The FCN program has been a boon to packaging research and development, a government program that combines efficiency, speed and protection of the public health in just the way one might wish. Its core advantage over the pre-existing Food Additive Petition process is that it imposes a 120-day deadline on FDA review of FCNs. This four-month review is short, and it is predictable, which may be even more important. With it, companies can file FCNs with FDA and know with a high degree of confidence that the substance being reviewed will be marketable just four months later. Armed with this knowledge, companies can budget, plan, project and sell.
Before the FCN program was instituted, the law called for FDA to review Food Additive Petitions in six months. If, because of a lack of staff or any other reason, FDA didn't get the review done in time—and frequently they didn't—the filer had no practical recourse. They just had to continue waiting, not knowing when the review would be completed. Just try sketching out a business plan for your division for the next quarter or next year with no idea whether you'll be selling your new product. The unpredictable timing can kill new product development before it begins.
Another advantage of an FDA-cleared FCN is that it is exclusive to the submitter. By contrast, the results of a Food Additive Petition become a published regulation.
Since the program began in 2000, FDA has reviewed and cleared about 540 FCNs (and counting) for all sorts of packaging materials and components. That's a lot of product innovations. These innovations have led to enhanced food-product protection, distribution and convenience. They have also stimulated sales, revenues and jobs for the packaging and food companies that use them.
The FCN program is, in short, a commerce creator. It represents a clearing away of bureaucratic obstacles to the advantage of consumers and companies alike, even as it maintains the necessary protections of the public health. To eliminate it would cause colossal injury to the packaging industry.
An FDA official with detailed knowledge on the background of the proposal, but who requests anonymity, offers some useful insights.

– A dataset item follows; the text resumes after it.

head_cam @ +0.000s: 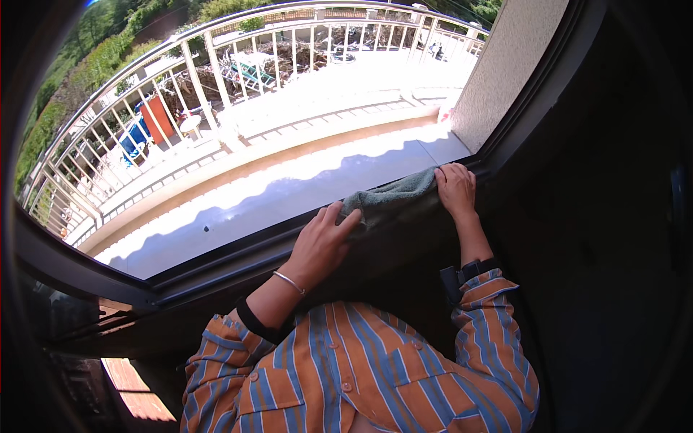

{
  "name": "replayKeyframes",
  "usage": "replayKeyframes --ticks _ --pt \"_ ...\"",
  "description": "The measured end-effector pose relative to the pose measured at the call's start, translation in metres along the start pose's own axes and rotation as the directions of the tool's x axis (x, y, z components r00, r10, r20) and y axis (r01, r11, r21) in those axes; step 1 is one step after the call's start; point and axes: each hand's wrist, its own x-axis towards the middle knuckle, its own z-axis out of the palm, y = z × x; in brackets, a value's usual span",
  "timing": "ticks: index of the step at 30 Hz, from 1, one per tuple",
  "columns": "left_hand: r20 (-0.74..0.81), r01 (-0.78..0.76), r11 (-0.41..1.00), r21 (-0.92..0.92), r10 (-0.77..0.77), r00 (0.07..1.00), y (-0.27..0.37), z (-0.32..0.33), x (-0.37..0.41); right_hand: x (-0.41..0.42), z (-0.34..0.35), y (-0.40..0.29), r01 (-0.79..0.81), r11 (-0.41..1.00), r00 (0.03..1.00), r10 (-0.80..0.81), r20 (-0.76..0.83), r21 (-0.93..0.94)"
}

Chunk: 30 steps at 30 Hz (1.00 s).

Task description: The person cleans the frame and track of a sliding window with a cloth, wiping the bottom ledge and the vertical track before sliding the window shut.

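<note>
A grey-green cloth point(403, 188) is stretched in a loose, bunched strip along the dark lower rail of the window frame point(238, 260). At its left end, my left hand point(322, 243) holds it between the fingers and thumb, which sit a little apart around the fabric. The fingers of my right hand point(457, 189) curl over the cloth's other end, near the frame's right corner. Part of the cloth's lower side is lost in shadow.
Beyond the opening is a pale tiled ledge point(303, 178) with a small dark object point(206, 229) on it. Farther out runs a cream metal railing point(216, 81). A rough-textured wall point(509, 70) bounds the right side. Indoors, the right side is very dark.
</note>
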Motion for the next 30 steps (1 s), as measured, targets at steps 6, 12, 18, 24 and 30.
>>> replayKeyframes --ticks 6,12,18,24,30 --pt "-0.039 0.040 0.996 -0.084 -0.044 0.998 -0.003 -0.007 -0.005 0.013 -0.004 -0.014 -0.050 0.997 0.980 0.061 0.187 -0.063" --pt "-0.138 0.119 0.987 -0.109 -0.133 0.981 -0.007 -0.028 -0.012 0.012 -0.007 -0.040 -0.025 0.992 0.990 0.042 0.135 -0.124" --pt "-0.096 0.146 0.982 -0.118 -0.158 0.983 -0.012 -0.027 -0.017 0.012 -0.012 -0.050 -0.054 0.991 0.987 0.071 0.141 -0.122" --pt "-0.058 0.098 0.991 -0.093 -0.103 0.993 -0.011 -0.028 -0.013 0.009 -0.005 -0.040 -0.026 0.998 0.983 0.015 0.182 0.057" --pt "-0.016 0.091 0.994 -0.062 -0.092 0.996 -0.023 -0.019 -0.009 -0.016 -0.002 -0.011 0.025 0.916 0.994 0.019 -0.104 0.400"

According to the official, the Bush administration told FDA what its new priorities should be, and FDA translated those priorities into its budget proposals. In doing so, FDA tried to focus on areas that have the least impact on public health, says the official. That means that funds will be moved into programs that enhance safety and, in turn, moved out of programs that less directly implicate safety. Those in the latter category include the FCN program, but also research, cosmetics, dietary supplements and other fields. The FCN program has long been associated with relatively low-risk exposures to small amounts of potentially harmful substances, in contrast with, for example, direct food additives and food ingredients, to which people are usually exposed at higher levels.

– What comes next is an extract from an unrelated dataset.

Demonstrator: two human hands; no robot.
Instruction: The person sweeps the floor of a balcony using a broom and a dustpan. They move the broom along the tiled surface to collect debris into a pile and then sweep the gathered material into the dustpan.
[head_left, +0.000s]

Under the proposed budget, FDA will pick up more total full-time-equivalent employees and an increase of almost $71 million dollars to bring its total budget of government funds to about $1.55 billion (plus an additional $402 million in "user fees" paid by, for example, filers of new drug applications).

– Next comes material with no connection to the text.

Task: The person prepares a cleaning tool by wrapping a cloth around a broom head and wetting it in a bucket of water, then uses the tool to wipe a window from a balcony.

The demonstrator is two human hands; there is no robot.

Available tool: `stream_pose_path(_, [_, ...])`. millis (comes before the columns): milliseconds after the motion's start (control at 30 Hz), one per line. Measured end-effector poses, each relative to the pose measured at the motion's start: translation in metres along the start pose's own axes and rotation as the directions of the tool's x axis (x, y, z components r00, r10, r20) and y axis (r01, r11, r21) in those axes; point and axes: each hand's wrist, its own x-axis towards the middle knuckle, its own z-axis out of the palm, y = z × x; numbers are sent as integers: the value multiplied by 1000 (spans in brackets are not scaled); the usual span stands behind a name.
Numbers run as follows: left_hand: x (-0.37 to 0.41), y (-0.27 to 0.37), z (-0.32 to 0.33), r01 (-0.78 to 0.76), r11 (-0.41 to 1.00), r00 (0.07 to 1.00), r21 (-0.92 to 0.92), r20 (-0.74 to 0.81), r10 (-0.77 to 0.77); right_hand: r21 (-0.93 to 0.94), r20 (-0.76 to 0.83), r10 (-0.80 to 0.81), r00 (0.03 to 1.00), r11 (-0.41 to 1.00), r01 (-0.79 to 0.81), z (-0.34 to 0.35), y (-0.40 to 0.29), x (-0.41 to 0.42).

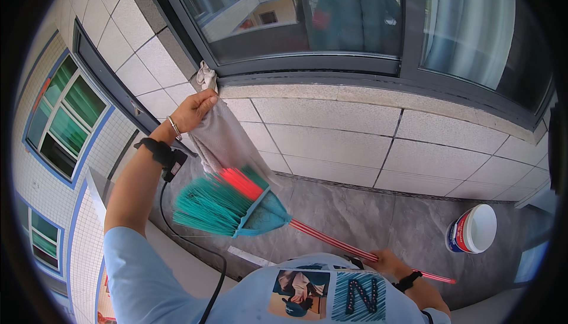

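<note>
Raised at the window ledge, my left hand (195, 110) grips a pale cloth (230, 131) that hangs down along the tiled wall. Another crumpled cloth (207, 77) lies on the ledge corner just above that hand. My right hand (389, 263), low and close to my body, is closed around the red-and-white striped broom handle (330, 240). The broom head (262, 217), blue plastic with green and red bristles (213, 204), points up and left, its bristles in front of the hanging cloth's lower end. Part of the handle is hidden by my right hand.
A white plastic bucket (481, 228) with a printed label stands on the grey tiled floor (355, 208) at the right. A sliding window (301, 22) with a dark frame and stone sill (310, 92) is ahead. A black cable (224, 259) runs beside my left arm.
</note>
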Motion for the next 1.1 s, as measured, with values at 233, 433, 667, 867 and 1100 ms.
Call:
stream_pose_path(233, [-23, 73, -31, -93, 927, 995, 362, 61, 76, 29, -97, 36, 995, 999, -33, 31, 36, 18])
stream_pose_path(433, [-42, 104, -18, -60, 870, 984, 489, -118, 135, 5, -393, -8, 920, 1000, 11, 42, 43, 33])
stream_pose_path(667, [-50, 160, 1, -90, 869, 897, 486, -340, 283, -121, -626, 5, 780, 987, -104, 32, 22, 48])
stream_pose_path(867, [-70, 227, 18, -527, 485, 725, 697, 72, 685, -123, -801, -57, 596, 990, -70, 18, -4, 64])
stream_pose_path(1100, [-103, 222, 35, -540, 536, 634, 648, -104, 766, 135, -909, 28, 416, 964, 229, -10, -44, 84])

But the emphasis in this new budget is on security, and in the process of rejiggering priorities, the FCN program will be cut, as FDA's food division, the Center for Food Safety and Applied Nutrition, shrinks a bit overall.
It's not that FDA officials don't like the FCN program, says the official. They like it fine, and they know that industry likes it, as well. But the priorities are shifting away from programs "with the least impact on public health, and this is one," he says.
What will be left is the traditional Food Additive Petition process, which the official acknowledges is "slower and more cumbersome, but still protects the public health."
Has anyone floated proposals for streamlining food-contact substance reviews, even if the formal context is going to be the Food Additive Petition process? "We're open to any ideas people have for helping us achieve efficiency," the official says.
But don't wait until the budget gets finalized with the elimination of FCNs built in. Now is the time to contact your representatives in the U.S. Senate and Congress. Tell them of the value of this program to the packaging industries: how it clears the path for product innovation and R&D, how it creates jobs and revenue for U.S. companies and how losing it would mean a loss of all those advantages. Tell them in numbers if you can, quantifying in dollars the sales attributable to materials that came on the market under the FCN program, or the numbers of employees related to the materials or the capital improvements your company put in place to make or convert food-contact substances cleared onto the market under the program.
The FCN program is that rare bureaucratic program that was crafted with good sense, and now the packaging industry needs to fight to keep it.